On the "Happiness Quotient," the dour Emanuel has passed muster.

Race. Back in the 1980s, race mattered in Chicago. Blacks were apoplectic about losing the mayoralty, and whites thought the job was only temporarily lost.

Of Chicago's 1,364,371 registered voters, 606,771 (44.4 percent) reside in the city's 20 black-majority wards. That should provide an instantaneous base for Preckwinkle, as it did for Washington, but for one caveat: Obama. In 2015 he will still be president, and he will endorse his former chief of staff for re-election. Against desultory black opposition in 2011, Emanuel got a majority of the black vote. Without 95 percent of the black vote, Preckwinkle cannot win.

Geography: Bridgeport used to be the cradle of Chicago's mayors. There was a possessory mentality. That's gone. Emanuel lives in Ravenswood, in the 47th Ward. So what? The old South Side versus North Side rivalry is passe.

Articulation: You can't beat somebody with nobody. There is no prominent or consistent Emanuel critic. There is nobody who is attempting to build or lead an anti-Emanuel coalition. Preckwinkle, who has chopped almost $800 million from the county budget, must get herself renominated in March of 2014 and re-elected in November of that year. To beat Emanuel, she must start now, but to announce now would undercut her re-election. To announce after she's re-elected would be foolhardy, as she'd have only 4 months to organize. Preckwinkle will not run.

Lastly, there's turnout.

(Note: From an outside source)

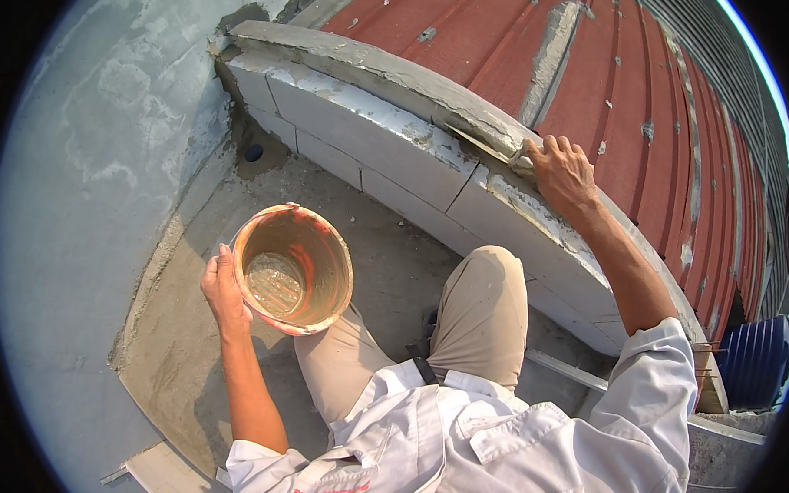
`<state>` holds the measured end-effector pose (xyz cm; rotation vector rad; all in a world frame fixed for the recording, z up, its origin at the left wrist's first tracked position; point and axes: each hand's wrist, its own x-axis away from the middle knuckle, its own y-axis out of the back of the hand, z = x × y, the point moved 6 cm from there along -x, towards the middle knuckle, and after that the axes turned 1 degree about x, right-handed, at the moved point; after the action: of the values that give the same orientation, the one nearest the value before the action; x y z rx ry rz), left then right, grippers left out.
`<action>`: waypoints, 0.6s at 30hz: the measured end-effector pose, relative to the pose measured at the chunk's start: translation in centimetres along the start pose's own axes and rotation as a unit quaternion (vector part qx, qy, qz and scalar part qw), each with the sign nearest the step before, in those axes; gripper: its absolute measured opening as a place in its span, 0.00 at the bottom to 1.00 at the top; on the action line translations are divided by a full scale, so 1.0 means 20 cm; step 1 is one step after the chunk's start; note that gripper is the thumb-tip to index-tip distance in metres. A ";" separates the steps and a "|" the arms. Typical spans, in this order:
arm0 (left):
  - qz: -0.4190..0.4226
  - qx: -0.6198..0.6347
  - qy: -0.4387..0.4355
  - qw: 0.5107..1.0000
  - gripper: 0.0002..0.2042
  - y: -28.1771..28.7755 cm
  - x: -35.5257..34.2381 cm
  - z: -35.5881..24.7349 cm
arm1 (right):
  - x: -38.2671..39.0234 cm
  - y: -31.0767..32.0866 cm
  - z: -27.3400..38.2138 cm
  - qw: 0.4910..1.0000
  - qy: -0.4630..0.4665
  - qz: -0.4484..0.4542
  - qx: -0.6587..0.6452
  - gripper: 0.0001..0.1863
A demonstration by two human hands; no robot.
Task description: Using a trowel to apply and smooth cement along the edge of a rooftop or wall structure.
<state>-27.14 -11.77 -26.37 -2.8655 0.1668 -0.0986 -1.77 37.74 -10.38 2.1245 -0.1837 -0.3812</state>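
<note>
My left hand (225, 291) is closed on the rim of an orange-red bucket (339, 274), which is tilted so its mouth faces up toward me. Grey mortar smears its inner wall, and a little wet mortar (274, 284) lies at the bottom. Out to the right, my right hand (563, 173) grips a trowel (482, 148). Its thin blade lies along the side of the rough mortar ledge (380, 69) on top of the low block wall (382, 134). My fingers hide the trowel's handle.
Beyond the wall slopes a red metal roof (483, 35). A grey plastered wall (89, 214) rises at left. Near the corner, a round pipe opening (253, 153) sits in the concrete floor (198, 358). A dark blue ribbed tank (755, 364) stands at far right.
</note>
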 end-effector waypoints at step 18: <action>0.037 0.012 -0.010 0.999 0.16 -0.04 -0.06 0.03 | 0.17 0.28 0.23 0.980 0.017 -0.033 -0.194 0.27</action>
<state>-28.14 -10.68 -26.68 -2.8316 0.2653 -0.0569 -0.03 29.99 -8.75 1.7538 -0.0153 -0.3844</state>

A mayor who engenders polarization and volatility is a mayor who spurs turnout.

Turnout was 810,000 in 1979; it exploded to 1.2 million in 1983, to 1.1 million in 1987 and to 900,000 in 1989. It's declined since, to 463,000 in 2003 and to 456,000 in 2007, then spiking to 590,000 in 2011.

Emanuel got 326,331 votes in 2011, nearly identical to Daley's 324,519 in 2007. As long as turnout, stays under 625,000, Emanuel is unbeatable.